I should be able to start bearing weight 10-12 weeks after the initial break, and I should be walking fairly normal about two weeks after that... so 12-14 weeks until I walk. My surgeon says I can ride before I can walk 100%, but I don't think that's a chance I'm willing to take in this line of work. I may get on JR once I can bear weight, just to get the muscles back, but that's about it.

Having sutures pulled hurt like a bitch, especially the one that stuck. Ow ;_;

I am now in a walking boot. I love it. It's my very own Pumped Up Kick. I can take it off as often as I'd like. I can SHOWER (my old boss, Brenda, even lent me a shower seat). It provides great support when I need it and freedom when I don't. I can SCRATCH and get a FOOT MASSAGE.

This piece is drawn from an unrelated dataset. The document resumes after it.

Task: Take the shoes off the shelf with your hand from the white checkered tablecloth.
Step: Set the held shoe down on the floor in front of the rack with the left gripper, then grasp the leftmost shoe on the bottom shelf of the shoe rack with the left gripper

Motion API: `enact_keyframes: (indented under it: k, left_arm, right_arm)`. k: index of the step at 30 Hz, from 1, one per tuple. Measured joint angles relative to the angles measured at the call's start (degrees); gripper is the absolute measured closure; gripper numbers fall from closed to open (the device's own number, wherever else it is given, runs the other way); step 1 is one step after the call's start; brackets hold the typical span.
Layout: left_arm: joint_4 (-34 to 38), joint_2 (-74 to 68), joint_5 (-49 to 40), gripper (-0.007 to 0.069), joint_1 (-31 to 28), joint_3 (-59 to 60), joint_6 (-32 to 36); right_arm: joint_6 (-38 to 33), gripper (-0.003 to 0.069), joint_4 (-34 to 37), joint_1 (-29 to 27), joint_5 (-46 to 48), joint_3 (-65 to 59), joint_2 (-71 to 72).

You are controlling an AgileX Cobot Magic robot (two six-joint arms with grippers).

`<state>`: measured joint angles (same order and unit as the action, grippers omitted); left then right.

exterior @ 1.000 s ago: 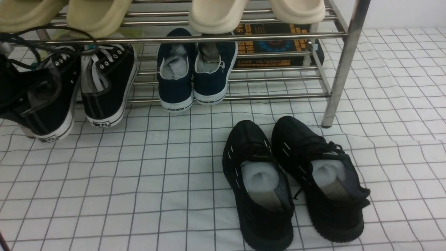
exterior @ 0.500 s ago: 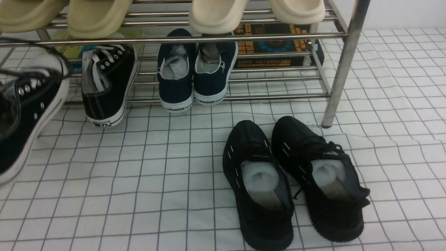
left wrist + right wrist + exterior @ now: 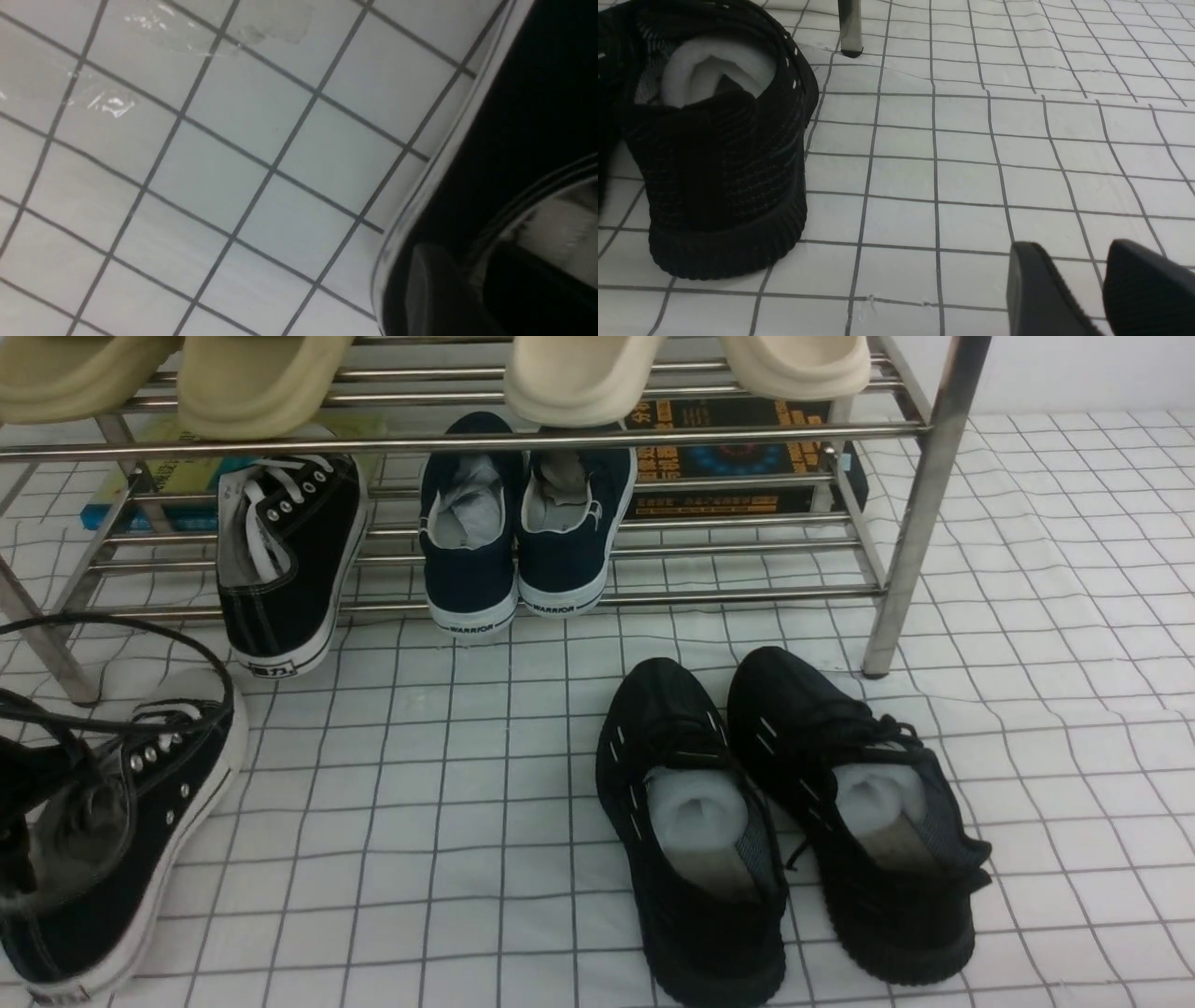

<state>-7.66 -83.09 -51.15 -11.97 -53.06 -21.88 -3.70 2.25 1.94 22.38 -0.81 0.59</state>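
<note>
Black canvas white-laced sneaker (image 3: 151, 814) may tip if left gripper (image 3: 467, 254), jaws parted around its collar, snags; right gripper (image 3: 1073, 249) released.

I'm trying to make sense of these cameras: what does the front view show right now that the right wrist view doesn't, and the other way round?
Only the front view: beige clogs, navy sneakers.

Only the right wrist view: the right gripper.

Both: a black knit shoe, a rack leg and the checkered cloth.

A black left arm (image 3: 42, 770) trails dark cables (image 3: 187, 639) (loopy ones).
</note>
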Motion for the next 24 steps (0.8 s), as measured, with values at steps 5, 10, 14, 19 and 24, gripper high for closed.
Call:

I am shocked at how stiff my knee and ankle are. I'm going to be doing a lot of stretching and range of motion exercises, as well as strength building to prevent muscle atrophy in  my calf and thigh. My calf muscle is, in my doc's words, angry at me. That is an understatement. Nothing seems to respond the way it used to and the leg doesn't feel like it's mine, but I am determined to over come this.

All in all, it was a great follow up visit. One step closer...

Semi-graphic photos under the cut.

Sunday, February 10, 2013

Sunday Stills: Oops



And then Willow flipped over me and I suffered a compound tib/fib fracture. Oops.